要想在這半封閉的圈子裡往上爬,東京大學的這塊牌子實在太好用了。
其次,錢。
文部省每年都會按慣例傾斜撥放的巨額科研經費。
舉個例子來說,在群馬大學裡,想買一新的C臂機,得苦著臉找院長簽字,再排隊等著財務層層審核。拖拖拉拉耗上半年都不見得能有個答覆。
而在東京大學裡就大不同了。
當然,也不至於說教授一句話,設備就能連夜搬進來醫院裡來。
但只要申請報告遞上去,上面就絕對不敢卡,財務甚至會主動加班幫忙把流程走完。
最後,也是最核心的一點,權。
日本醫師會的實權人物、厚生省里的「醫技官」(有醫生執照的官員)高層、各大醫學指南的編撰委員會,大半都出自這裡。
他們高高在上制定規則。
而其他人,只能老老實實地遵守規則。
赤阪,菊乃井。
作為東京最頂級的料亭之一,這裡晚上的燈光總是很昏暗。
門口掛著的素雅暖簾。
一盞印著家徽的方形行燈,放在青石板路旁。
「請進。」
身穿素色和服的女將跪在玄關,額頭貼著手背,嗓音輕柔得像是怕驚擾了夜色。
桐生和介脫下鞋。
今川織跟在他身後,也將那雙黑色的高跟鞋整齊地擺好。
這是一間名為「松之間」的獨立別館。
房間很大。
地上鋪著散發藺草香氣的榻榻米,牆上的壁龕里掛著一幅字,前面擺著一瓶當季的插花。
中間是一張白木矮桌。
兩人是來早了的。
約定的時間是晚上七點,而現在才六點四十。
「兩位請稍作休息。」
女將退了出去,順手拉上了紙門。
桐生和介在下座坐了下來。
今川織自然而然地坐在他的身邊,背挺得很直。
兩人是先回了高輪王子大飯店一趟的。
她換上了一條藕粉色的緞面連衣長裙,外面罩著一件看起來就很暖和的白色馬海毛針織開衫。

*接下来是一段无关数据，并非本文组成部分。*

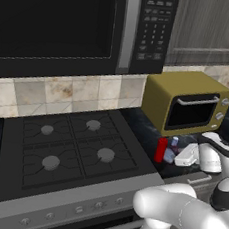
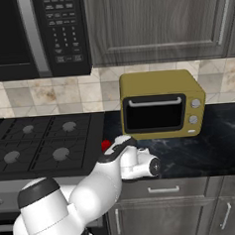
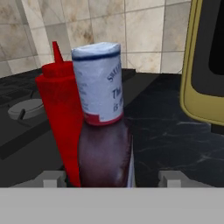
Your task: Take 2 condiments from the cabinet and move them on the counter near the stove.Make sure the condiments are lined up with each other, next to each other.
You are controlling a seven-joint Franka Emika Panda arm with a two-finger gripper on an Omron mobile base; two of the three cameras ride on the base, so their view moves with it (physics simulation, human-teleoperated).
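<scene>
Up close, dark brown bottle [image 3: 105,153] — pale cap, red-banded label.

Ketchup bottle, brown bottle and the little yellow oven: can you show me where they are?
Ketchup bottle [image 3: 61,109], hand view, on its red side below the cap.
Brown bottle [image 3: 103,153], hand view, on its dark body under the pale cap.
Yellow oven [image 2: 151,80], right base view, on its flat top.

Arm [image 2: 94,185] low, jaws apart
</scene>
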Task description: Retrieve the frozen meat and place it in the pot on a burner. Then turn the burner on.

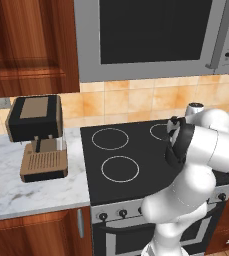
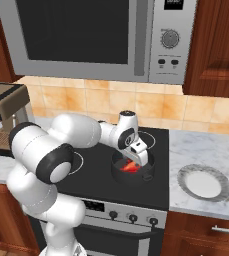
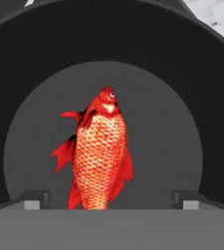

利落的短髮做了內扣的造型,發梢剛好齊平下頜線。
看起來勉強有了幾分溫婉。
六點五十五分。
走廊外傳來了腳步聲。
不是很急促,很穩,踩在木地板上發出了有節奏的聲響。
桐生和介和今川織對視一眼,同時站了起來。
紙門被緩緩拉開。
首先進來的,是一個穿著黑色西裝的中年男人。
安田一生。
他沒有坐下,而是側過身,極其恭敬地彎著腰,對著門外做出了一個請的手勢。
隨後。
小笠原誠司走了進來。
這位東京大學醫學部整形外科的教授,今晚沒有穿那種嚴肅的雙排扣西裝。
他換上了一身深灰色的和服,外面還披著羽織。
看起來像是一個隨處可見的和藹老爺爺。
「小笠原教授。」
「安田教授。」
桐生和介和今川織一起欠身問好。
「哎呀,不用這麼多禮。」
小笠原誠司笑著擺了擺手,大步走到上座。
「這裡不是醫院,也不是學會,就是個吃飯的地方。」
「都坐,都坐。」
他盤腿坐下,姿態放鬆。
其餘人紛紛落座。
安田一生的坐姿很端正。
在東京大學,哪怕是本院的講師,想要和小笠原教授單獨吃頓飯,那都得排隊等到下個月。而桐生和介不僅來了,還是被請來的。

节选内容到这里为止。